[Dataset entries]
____________
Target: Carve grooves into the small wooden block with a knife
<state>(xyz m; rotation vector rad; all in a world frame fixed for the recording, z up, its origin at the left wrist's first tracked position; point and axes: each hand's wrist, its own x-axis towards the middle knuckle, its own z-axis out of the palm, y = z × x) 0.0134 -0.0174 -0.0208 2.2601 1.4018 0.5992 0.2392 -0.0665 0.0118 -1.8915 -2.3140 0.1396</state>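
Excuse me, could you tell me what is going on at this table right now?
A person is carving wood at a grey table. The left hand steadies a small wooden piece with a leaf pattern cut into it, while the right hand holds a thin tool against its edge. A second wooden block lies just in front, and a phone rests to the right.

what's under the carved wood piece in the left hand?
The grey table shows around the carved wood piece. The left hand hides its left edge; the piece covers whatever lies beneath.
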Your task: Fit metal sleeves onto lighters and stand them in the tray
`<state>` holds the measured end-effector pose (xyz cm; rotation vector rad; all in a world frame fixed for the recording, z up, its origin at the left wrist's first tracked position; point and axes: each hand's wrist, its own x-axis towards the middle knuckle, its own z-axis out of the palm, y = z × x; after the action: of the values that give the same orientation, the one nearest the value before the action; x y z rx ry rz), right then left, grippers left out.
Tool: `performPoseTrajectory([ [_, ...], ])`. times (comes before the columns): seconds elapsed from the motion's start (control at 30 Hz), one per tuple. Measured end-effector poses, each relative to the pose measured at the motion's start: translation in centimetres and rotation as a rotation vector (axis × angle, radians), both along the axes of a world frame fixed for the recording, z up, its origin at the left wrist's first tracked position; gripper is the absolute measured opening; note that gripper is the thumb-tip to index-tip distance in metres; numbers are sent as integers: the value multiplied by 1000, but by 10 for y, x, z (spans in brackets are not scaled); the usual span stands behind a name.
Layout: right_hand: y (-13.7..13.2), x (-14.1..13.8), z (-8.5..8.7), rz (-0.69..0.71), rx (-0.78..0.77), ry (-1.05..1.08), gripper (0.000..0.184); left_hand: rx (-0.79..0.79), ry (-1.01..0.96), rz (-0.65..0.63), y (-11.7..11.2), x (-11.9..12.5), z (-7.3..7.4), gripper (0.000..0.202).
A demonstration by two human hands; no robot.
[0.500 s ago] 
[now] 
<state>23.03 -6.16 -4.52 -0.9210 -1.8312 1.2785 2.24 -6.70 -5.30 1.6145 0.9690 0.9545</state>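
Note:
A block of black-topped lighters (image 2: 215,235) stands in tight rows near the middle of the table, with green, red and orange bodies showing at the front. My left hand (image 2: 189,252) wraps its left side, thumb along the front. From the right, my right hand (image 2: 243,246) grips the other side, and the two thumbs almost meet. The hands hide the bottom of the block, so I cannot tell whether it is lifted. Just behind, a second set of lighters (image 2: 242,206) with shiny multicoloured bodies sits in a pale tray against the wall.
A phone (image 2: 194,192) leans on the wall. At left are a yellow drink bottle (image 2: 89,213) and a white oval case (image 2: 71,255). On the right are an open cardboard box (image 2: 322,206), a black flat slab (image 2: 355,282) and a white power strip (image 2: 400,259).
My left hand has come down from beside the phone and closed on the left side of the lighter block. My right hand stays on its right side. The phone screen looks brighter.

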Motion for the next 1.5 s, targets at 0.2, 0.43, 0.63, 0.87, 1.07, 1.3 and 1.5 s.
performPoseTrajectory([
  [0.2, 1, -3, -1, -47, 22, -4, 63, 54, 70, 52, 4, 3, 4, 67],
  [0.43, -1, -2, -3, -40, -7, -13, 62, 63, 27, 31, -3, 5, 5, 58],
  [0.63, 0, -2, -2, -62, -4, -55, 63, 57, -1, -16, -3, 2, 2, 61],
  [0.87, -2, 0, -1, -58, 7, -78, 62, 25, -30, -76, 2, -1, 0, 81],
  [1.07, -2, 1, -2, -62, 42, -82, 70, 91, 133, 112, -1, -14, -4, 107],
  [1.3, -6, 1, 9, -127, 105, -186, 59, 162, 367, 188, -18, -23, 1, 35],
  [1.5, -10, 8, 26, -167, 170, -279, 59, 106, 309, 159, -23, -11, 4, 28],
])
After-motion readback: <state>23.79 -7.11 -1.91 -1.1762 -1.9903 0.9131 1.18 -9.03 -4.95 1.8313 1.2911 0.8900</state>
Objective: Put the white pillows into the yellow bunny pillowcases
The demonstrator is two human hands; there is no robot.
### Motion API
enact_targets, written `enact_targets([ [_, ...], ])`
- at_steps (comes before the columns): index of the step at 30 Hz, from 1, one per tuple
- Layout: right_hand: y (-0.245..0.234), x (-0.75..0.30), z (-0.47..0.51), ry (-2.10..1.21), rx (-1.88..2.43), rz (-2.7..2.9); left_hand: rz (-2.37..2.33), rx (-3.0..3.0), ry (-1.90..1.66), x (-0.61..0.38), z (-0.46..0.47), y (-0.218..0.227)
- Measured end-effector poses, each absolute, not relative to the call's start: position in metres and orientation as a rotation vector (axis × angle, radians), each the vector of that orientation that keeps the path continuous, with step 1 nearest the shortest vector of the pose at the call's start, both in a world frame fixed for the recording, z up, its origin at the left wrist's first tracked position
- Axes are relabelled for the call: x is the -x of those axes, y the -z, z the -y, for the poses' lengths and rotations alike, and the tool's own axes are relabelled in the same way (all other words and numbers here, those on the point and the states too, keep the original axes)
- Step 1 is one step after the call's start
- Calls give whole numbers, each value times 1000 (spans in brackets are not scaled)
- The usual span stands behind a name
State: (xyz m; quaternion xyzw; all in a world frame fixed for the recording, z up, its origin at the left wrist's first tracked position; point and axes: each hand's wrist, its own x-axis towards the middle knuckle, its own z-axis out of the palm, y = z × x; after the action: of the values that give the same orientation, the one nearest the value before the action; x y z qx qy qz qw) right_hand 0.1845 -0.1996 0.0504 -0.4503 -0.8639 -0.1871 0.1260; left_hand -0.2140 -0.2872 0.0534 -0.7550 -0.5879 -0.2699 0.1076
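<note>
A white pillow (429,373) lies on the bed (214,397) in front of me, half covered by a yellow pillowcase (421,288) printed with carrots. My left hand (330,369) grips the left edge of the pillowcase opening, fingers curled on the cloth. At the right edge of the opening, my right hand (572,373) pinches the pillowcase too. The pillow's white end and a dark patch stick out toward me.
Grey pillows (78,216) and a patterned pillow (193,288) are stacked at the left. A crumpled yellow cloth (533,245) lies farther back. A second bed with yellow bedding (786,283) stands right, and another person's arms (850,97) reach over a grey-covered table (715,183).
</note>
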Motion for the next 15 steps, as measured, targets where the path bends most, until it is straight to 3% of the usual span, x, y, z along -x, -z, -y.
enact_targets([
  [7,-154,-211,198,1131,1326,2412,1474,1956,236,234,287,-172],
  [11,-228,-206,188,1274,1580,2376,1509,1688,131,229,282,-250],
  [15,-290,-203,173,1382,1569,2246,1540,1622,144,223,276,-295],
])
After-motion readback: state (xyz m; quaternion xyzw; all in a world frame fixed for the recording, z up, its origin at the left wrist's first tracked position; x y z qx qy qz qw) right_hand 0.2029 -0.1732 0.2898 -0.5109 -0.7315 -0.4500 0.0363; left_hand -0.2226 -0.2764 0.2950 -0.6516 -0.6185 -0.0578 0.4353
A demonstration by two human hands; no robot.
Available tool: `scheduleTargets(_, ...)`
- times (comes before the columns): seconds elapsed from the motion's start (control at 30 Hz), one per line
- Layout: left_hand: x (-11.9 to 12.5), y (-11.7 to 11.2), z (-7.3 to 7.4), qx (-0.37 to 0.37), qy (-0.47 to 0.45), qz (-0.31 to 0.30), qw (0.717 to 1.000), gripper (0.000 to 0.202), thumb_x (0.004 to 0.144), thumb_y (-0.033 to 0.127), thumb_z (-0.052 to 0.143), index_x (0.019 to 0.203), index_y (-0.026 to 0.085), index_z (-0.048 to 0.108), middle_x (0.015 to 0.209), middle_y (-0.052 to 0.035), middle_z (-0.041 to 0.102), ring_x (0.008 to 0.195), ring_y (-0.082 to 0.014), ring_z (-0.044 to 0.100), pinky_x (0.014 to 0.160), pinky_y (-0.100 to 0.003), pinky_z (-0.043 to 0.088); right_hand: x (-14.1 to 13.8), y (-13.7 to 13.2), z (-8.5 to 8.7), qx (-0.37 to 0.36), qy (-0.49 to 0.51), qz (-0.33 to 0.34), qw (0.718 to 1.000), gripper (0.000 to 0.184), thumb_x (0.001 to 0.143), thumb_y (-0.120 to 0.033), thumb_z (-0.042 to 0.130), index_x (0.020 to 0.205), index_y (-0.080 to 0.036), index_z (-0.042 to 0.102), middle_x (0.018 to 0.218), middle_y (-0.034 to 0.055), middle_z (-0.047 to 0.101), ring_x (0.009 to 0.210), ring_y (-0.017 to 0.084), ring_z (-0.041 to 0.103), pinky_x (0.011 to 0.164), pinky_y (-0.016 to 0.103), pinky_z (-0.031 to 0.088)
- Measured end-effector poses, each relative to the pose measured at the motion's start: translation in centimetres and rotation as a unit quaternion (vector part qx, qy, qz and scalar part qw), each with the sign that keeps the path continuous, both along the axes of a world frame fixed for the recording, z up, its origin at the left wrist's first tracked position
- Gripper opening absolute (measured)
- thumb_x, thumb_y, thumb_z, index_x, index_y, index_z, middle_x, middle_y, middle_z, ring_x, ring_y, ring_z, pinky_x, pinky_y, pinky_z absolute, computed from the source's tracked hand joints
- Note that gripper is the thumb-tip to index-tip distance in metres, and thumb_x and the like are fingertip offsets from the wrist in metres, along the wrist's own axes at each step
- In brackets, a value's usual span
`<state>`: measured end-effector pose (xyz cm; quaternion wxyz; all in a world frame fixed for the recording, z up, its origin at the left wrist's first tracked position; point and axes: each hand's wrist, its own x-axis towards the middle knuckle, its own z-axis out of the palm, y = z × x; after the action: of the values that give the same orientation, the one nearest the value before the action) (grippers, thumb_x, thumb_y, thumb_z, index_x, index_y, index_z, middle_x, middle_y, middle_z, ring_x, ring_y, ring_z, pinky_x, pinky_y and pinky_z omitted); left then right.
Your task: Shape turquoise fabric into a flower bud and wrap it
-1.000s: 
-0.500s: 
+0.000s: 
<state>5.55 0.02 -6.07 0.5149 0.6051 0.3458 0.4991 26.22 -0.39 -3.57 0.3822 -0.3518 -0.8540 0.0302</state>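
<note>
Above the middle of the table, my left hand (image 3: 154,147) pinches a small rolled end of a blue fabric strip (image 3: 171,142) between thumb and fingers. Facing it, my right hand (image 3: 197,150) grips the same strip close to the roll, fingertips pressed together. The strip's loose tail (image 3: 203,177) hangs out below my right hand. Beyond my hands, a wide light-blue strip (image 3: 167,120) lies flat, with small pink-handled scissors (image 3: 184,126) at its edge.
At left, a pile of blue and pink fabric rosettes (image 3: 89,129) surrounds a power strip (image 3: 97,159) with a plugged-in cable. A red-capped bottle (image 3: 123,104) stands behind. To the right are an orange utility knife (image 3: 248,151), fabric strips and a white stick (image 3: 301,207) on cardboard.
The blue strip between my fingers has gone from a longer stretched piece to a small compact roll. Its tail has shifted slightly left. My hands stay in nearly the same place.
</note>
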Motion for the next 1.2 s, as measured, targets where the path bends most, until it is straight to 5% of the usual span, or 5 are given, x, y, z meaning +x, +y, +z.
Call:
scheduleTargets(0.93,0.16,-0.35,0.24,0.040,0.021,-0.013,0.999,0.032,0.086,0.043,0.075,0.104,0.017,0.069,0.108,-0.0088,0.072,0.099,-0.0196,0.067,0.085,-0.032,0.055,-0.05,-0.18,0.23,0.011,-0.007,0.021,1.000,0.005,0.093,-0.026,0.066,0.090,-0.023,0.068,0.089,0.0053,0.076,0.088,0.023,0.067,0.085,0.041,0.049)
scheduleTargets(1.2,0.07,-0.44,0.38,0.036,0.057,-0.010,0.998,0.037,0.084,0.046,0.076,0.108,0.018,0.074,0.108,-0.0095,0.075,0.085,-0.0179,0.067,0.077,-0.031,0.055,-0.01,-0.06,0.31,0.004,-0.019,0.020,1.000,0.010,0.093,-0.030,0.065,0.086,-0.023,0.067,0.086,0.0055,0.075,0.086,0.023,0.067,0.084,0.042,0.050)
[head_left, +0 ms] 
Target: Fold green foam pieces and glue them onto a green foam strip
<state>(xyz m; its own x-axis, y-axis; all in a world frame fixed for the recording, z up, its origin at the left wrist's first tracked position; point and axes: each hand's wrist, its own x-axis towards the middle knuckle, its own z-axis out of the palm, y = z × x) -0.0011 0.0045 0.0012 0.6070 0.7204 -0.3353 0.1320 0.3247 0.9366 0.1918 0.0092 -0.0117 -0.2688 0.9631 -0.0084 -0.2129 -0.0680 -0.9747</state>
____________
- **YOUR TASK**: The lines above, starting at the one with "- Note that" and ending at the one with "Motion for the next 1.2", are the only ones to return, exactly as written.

- **PROBLEM SOLUTION**:
- Note that gripper is the thumb-tip to index-tip distance in metres, and thumb_x and the like are fingertip offsets from the wrist in metres, along the wrist's own axes at each step
- In brackets, a value's usual span
`<state>`: measured end-effector pose (xyz cm; quaternion wxyz; all in a world frame fixed for the recording, z up, its origin at the left wrist's first tracked position; point and axes: each hand's wrist, its own x-axis towards the middle knuckle, its own z-axis out of the palm, y = z × x; after the action: of the values that give the same orientation, the one nearest the value before the action) (grippers, thumb_x, thumb_y, thumb_z, index_x, index_y, index_z, middle_x, middle_y, middle_z, ring_x, ring_y, ring_z, pinky_x, pinky_y and pinky_z omitted); left then right.
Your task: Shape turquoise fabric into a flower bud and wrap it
-1.000s: 
-0.500s: 
+0.000s: 
<state>5.55 0.02 -6.07 0.5149 0.6051 0.3458 0.4991 26.22 -0.39 -3.57 0.3822 -0.3518 -0.8540 0.0302</state>
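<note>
Above the middle of the table, my left hand (image 3: 154,147) pinches a small rolled end of a blue fabric strip (image 3: 171,142) between thumb and fingers. Facing it, my right hand (image 3: 197,150) grips the same strip close to the roll, fingertips pressed together. The strip's loose tail (image 3: 203,177) hangs out below my right hand. Beyond my hands, a wide light-blue strip (image 3: 167,120) lies flat, with small pink-handled scissors (image 3: 184,126) at its edge.
At left, a pile of blue and pink fabric rosettes (image 3: 89,129) surrounds a power strip (image 3: 97,159) with a plugged-in cable. A red-capped bottle (image 3: 123,104) stands behind. To the right are an orange utility knife (image 3: 248,151), fabric strips and a white stick (image 3: 301,207) on cardboard.
The blue strip between my fingers has gone from a longer stretched piece to a small compact roll. Its tail has shifted slightly left. My hands stay in nearly the same place.
</note>
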Motion for the next 1.2 s, as measured, targets where the path bends most, until it is straight to 5% of the usual span, or 5 are given, x, y, z meaning +x, +y, +z.

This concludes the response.